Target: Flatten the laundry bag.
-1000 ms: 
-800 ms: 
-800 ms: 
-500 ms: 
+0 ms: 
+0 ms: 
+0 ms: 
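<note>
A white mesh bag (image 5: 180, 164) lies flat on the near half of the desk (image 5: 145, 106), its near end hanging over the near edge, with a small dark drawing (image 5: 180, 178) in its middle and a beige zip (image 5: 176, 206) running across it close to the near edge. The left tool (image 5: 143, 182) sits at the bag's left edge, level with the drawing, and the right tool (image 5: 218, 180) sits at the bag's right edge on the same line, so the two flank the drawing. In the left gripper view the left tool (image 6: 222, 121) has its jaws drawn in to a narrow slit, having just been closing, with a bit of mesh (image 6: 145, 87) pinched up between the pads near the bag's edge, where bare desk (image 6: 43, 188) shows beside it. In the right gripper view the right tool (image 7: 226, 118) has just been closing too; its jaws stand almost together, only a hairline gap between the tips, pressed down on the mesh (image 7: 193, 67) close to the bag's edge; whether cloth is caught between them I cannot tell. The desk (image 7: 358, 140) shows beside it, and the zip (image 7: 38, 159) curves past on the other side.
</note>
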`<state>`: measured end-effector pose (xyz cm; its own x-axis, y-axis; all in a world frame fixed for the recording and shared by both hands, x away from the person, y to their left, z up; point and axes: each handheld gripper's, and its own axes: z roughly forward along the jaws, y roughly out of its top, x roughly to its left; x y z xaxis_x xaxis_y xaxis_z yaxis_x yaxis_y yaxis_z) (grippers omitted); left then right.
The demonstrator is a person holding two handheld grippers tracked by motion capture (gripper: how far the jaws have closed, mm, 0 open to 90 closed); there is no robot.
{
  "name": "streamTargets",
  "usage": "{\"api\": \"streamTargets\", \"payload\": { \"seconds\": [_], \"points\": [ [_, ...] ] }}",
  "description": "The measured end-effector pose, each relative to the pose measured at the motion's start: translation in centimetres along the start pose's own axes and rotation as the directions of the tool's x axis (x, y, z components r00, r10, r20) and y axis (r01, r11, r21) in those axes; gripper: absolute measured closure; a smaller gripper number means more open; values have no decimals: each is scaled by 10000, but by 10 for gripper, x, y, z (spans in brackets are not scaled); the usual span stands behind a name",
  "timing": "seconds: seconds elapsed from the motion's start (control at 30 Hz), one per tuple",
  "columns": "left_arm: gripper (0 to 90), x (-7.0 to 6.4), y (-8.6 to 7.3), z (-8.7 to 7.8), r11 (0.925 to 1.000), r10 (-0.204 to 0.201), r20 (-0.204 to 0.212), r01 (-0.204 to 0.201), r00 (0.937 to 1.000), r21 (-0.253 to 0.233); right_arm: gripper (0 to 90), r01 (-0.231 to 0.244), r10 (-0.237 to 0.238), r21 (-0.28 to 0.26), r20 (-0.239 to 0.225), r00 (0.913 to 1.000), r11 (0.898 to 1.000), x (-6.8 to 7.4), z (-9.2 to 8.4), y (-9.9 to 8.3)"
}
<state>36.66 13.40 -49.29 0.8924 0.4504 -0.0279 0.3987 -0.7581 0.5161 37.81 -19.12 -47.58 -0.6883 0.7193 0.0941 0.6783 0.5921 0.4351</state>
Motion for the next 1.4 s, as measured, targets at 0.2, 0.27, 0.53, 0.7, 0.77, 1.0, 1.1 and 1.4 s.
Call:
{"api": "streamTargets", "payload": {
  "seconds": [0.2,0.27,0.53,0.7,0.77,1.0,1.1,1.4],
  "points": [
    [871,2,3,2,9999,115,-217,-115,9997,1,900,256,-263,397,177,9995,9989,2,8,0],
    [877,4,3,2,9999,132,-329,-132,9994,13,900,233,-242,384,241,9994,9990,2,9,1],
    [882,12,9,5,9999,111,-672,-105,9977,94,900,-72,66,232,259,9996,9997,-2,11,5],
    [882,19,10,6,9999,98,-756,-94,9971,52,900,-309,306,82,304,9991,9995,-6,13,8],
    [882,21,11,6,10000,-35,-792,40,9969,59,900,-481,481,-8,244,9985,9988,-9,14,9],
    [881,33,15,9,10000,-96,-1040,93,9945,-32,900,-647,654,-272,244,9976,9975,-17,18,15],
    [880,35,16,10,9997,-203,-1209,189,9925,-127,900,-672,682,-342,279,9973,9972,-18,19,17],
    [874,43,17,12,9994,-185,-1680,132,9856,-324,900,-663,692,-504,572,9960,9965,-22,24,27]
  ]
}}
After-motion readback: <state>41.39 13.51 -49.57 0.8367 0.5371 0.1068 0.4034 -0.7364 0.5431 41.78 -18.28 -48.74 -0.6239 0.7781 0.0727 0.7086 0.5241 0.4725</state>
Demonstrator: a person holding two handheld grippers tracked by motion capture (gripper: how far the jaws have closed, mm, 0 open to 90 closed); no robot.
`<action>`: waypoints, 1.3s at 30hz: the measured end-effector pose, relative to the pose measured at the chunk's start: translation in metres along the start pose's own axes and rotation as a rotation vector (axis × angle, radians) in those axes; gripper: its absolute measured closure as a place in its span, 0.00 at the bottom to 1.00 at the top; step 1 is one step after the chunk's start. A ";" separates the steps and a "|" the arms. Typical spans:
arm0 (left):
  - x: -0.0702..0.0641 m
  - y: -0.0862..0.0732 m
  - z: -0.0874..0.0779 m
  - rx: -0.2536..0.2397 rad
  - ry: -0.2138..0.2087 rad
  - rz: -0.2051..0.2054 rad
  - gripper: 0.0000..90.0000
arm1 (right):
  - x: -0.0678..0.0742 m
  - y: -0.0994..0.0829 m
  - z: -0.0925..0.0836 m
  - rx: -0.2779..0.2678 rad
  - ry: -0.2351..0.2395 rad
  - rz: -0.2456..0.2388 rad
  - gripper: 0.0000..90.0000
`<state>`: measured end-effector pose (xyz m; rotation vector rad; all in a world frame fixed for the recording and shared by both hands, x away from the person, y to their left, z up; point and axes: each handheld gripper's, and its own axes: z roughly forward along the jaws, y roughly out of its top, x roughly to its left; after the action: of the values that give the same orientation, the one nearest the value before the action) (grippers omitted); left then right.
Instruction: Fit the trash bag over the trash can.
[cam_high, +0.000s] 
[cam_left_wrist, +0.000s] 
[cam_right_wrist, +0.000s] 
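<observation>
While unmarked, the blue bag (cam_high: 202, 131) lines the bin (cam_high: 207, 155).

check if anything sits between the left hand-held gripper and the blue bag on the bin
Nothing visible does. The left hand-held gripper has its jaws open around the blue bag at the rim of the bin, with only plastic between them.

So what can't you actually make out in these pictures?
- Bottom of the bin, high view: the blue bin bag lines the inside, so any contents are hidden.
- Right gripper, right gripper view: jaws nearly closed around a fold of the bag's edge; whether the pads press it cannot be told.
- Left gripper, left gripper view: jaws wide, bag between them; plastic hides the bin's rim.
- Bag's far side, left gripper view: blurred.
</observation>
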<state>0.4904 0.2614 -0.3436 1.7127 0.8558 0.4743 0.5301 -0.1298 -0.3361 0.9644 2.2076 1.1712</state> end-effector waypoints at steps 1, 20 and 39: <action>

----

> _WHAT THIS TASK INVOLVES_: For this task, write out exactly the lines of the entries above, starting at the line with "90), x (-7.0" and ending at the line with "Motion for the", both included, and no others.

> _REPLY_:
  "columns": "left_arm: gripper (0 to 90), x (-7.0 to 6.4), y (-8.6 to 7.3), z (-8.7 to 7.8), r11 (0.925 to 1.000), r10 (-0.204 to 0.201), r20 (-0.204 to 0.212), r01 (-0.204 to 0.201), r00 (0.937 to 1.000), r21 (-0.253 to 0.233); right_arm: gripper (0 to 90), r01 (-0.231 to 0.244), r10 (-0.237 to 0.238), r21 (-0.28 to 0.26), r20 (-0.239 to 0.225), r00 (0.913 to 1.000), r11 (0.898 to 1.000), x (-6.8 to 7.4), z (-9.2 to 8.4), y (-9.9 to 8.3)"
}
<state>36.66 13.40 -49.29 0.8924 0.4504 -0.0279 0.3987 -0.7581 0.5161 37.81 -19.12 -47.58 -0.6883 0.7193 0.0941 0.6783 0.5921 0.4351</state>
Motion for the next 1.4 s, as measured, targets at 0.2, 0.27, 0.53, 0.7, 0.77, 1.0, 1.1 and 1.4 s.

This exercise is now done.